Exercise description: The lines from the start of the data through the line with "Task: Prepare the" are to be returned verbatim; all later lines are to be omitted.

Data to process:
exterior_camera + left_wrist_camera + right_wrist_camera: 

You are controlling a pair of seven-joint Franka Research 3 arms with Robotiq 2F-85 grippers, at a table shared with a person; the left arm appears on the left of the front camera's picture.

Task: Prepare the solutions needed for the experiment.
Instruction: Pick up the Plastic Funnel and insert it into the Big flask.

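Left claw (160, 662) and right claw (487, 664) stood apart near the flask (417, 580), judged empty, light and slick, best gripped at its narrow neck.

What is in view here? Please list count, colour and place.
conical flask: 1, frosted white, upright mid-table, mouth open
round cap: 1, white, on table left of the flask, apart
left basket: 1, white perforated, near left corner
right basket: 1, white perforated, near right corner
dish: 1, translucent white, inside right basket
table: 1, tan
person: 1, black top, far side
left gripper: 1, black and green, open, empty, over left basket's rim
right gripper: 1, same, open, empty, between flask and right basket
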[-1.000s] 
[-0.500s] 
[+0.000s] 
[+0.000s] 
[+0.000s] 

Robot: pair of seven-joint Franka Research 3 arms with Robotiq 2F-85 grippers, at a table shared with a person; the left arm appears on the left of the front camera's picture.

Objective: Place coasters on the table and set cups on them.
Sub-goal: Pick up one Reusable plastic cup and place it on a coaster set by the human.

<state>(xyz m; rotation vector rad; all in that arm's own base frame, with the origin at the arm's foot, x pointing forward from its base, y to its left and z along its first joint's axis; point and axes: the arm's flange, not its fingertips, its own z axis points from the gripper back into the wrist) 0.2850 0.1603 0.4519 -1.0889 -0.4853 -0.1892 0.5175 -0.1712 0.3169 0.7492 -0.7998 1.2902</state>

Your response:
exterior_camera + left_wrist_camera + right_wrist_camera: 

You are controlling a pair of seven-joint Franka Research 3 arms with Robotiq 2F-85 grippers, at a table shared with a person; the left arm appears on the left of the front camera's picture.

Task: Prepare the solutions needed for the experiment.

The output is complete as shown.